The clear polyploidization process of hexaploid wheat provided an opportunity to study the evolution of HSP90s during this process (Figure 2A) (Dubcovsky and Dvorak, 2007; Marcussen et al., 2014). The numbers of HSP90s were around five for the diploid species, and the number in allotetraploid wild emmer wheat (11) seemed to be the sum of the two diploid progenitors. However, the number of HSP90s in hexaploid wheat (18) was somehow not the sum of the allotetraploid wild emmer wheat (11) and the diploid Ae. tauschii (5) (Figure 2). For example, the hexaploid and the allotetraploid wheat contain three and two HSP90AA members, respectively, but the HSP90AA members were absent in diploid progenitor T. urartu and Ae. tauschii genomes. Syntenic analysis showed that the genomic segment containing the HSP90AA members and other three neighborhood genes were absent in the two diploid genomes (Supplementary Figure 1), suggesting hexaploid, and the allotetraploid wheat may acquire the gene copy during polyploidization, or the diploid genomes were not completely assembled. Conclusively, the copy number variation of HSP90 was not completely consistent with the polyploidy level.

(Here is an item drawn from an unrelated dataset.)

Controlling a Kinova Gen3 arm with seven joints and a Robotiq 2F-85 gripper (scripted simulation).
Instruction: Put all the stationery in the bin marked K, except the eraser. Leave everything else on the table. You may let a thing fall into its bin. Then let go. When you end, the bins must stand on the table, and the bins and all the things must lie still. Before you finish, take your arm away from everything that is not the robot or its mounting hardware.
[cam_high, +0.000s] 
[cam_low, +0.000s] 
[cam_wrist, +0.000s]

Figure 2. Copy number of each HSP90 subfamily in seven Triticeae species. (A) Evolution model of hexaploid wheat. The symbol “⊗” indicated a hybridization event. The copy number of HSP90s in different species is shown as red lines in (B) for subfamily AA, (C) for subfamily AB, (D) for subfamily B, (E) for subfamily C1, and (F) for subfamily C2. Abbreviations: Tu, T. urartu; Ash, Ae. sharonensis; Asp, Ae. speltoides; Aet, Ae. tauschii; Wild emmer, T. turgidum ssp. dicoccoides; Durum, T. turgidum ssp. durum; Ta, T. aestivum. Ta-A, -B, -D indicated subgenome AA, BB, and DD of hexaploid wheat, respectively.
TaHSP90s Are Highly Conserved Between Three Homeologs
The 18 identified HSP90s in hexaploid wheat (TaHSP90s) were present in homeologous chromosome groups 2, 5, and 7 and were classified into TaHSP90AAs (3), TaHSP90ABs (6), TaHSP90Bs (3), TaHSP90C1s (3), and TaHSP90C2s (3) based on the phylogenetic tree (Figure 1 and Table 1). Intriguingly, the TaHSP90s in each subfamily were evenly distributed among the AA, BB, and DD subgenomes, and the three TaHSP90s on the same chromosome group in each subfamily were regarded as the three TaHSP90 homeologs here after.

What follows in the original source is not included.